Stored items
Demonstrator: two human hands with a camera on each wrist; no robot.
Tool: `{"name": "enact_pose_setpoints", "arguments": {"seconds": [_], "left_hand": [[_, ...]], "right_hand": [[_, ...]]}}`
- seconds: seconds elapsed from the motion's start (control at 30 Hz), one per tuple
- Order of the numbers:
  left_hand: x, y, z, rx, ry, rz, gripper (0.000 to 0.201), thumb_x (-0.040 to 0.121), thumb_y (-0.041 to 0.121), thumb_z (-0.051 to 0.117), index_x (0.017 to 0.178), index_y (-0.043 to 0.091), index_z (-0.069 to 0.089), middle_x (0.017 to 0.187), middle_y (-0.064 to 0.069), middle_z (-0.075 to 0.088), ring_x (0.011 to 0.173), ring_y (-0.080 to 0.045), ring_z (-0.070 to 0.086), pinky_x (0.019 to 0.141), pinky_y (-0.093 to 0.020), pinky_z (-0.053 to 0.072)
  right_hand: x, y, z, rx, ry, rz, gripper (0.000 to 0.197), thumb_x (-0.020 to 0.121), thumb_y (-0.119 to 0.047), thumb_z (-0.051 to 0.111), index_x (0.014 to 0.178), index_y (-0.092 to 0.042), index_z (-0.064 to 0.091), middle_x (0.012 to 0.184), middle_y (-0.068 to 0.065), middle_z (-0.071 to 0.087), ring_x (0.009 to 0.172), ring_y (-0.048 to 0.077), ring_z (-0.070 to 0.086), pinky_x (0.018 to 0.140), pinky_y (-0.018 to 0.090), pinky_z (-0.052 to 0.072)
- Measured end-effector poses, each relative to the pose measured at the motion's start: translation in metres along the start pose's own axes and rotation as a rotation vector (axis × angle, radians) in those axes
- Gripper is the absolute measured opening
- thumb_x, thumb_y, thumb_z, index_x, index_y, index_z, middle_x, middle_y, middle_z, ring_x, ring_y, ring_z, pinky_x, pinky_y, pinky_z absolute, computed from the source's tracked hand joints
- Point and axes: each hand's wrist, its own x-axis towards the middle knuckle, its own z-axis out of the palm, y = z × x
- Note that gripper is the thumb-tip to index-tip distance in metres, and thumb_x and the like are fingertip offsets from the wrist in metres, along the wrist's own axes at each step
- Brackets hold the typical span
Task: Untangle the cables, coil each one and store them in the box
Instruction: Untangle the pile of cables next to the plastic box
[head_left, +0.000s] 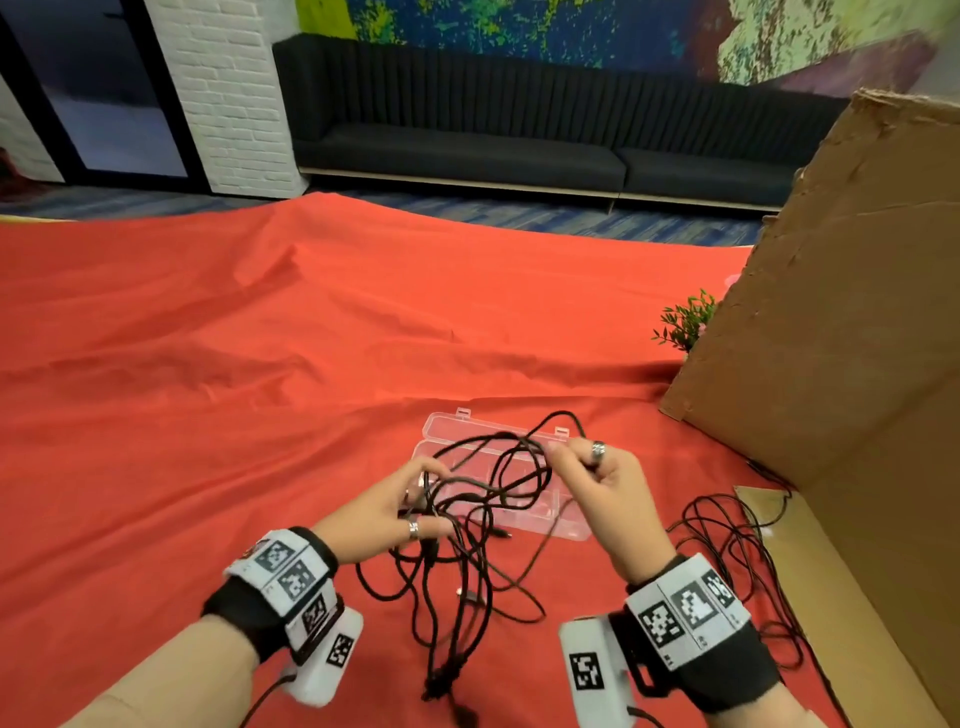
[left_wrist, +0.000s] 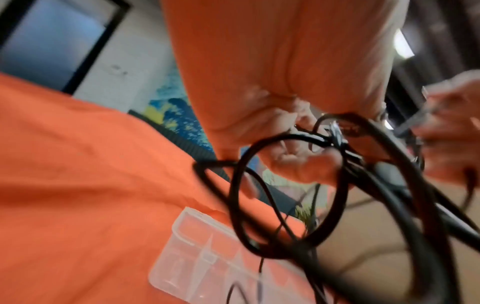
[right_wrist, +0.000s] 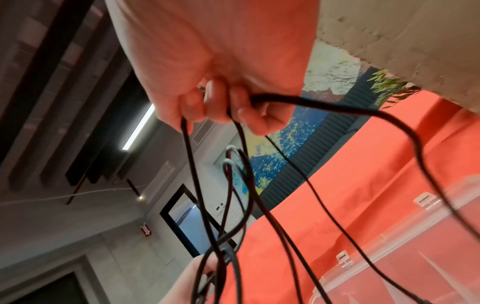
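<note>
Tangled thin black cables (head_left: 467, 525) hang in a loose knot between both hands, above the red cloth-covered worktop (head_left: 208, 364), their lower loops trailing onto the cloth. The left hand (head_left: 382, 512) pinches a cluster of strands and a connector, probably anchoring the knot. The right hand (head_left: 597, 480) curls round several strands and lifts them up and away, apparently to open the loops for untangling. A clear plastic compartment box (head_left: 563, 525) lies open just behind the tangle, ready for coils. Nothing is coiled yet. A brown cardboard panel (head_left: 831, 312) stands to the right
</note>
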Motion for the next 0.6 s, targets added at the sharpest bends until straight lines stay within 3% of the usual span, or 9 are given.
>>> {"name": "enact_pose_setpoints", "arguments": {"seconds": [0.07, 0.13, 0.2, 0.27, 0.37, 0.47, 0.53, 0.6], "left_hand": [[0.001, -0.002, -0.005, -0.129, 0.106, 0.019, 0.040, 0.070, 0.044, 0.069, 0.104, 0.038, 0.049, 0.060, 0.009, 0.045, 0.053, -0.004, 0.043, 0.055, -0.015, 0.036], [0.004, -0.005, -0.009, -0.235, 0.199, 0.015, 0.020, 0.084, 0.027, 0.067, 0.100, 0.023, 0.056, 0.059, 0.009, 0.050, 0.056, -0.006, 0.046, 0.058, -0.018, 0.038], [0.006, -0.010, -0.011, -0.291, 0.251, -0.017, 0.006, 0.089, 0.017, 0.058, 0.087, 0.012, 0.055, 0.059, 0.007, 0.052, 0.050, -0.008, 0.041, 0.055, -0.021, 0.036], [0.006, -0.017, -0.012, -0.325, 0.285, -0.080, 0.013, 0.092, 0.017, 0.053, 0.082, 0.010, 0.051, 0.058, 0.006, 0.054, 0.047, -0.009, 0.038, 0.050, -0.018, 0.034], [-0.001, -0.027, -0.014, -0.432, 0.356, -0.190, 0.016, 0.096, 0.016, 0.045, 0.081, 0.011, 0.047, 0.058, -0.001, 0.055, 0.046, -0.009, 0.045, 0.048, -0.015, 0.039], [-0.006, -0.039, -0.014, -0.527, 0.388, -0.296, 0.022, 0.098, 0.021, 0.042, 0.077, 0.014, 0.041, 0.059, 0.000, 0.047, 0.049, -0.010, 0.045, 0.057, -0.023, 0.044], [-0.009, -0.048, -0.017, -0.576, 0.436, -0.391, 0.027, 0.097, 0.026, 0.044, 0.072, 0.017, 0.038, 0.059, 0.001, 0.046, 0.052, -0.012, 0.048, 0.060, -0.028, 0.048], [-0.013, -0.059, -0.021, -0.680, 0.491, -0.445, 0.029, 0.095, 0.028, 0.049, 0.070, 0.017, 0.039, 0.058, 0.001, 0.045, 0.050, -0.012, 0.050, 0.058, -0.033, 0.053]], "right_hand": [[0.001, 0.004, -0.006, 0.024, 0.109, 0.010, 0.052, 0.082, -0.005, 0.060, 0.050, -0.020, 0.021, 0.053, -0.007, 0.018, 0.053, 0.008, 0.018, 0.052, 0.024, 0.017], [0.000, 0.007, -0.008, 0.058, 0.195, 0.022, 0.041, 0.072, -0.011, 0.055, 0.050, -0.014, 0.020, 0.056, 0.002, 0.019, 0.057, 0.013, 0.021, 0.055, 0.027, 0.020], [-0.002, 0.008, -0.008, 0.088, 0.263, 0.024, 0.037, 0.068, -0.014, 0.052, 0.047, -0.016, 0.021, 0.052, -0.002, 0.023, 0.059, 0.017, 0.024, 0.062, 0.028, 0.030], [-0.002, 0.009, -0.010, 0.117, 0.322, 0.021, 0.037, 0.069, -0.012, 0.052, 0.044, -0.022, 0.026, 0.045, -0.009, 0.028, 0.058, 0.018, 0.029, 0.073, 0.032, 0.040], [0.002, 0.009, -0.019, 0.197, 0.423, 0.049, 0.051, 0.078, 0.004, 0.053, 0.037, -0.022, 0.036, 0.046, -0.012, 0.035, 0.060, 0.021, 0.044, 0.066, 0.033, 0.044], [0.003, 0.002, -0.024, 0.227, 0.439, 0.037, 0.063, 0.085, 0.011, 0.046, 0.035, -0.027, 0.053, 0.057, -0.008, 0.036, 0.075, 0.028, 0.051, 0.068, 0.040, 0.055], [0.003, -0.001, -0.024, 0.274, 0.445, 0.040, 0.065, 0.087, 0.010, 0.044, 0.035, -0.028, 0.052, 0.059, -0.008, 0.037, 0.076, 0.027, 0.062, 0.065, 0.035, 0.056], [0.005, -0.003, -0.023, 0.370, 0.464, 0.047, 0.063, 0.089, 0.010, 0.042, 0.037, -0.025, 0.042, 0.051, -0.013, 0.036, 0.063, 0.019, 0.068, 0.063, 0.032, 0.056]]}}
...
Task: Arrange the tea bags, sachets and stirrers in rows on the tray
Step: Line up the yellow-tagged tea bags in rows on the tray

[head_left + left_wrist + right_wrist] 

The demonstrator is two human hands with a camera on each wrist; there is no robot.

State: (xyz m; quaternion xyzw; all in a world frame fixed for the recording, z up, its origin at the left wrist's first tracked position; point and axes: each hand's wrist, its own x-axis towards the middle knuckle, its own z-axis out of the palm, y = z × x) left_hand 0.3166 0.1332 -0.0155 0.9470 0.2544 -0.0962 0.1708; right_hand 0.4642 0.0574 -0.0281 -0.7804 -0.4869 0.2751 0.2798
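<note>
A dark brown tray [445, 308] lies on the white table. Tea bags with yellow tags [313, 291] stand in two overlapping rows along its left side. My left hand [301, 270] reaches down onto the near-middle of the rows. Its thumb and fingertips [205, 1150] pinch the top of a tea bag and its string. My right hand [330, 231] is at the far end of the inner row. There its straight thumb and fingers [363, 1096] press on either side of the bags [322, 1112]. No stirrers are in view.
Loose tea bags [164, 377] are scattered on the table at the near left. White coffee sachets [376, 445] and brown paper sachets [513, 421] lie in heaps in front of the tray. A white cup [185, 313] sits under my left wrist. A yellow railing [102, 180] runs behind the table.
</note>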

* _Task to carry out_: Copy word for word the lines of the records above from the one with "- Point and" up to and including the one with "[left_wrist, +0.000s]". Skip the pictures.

* _Output for this exercise_:
- Point and axes: each hand's wrist, its own x-axis towards the middle knuckle, its own z-axis out of the palm, y = z × x
- Note that gripper is the thumb-tip to index-tip distance in metres, and thumb_x and the like are fingertip offsets from the wrist in metres, along the wrist's own axes at each step
- Brackets hold the typical span
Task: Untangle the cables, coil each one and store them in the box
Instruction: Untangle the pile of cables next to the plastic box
[head_left, +0.000s] 
[left_wrist, +0.000s] 

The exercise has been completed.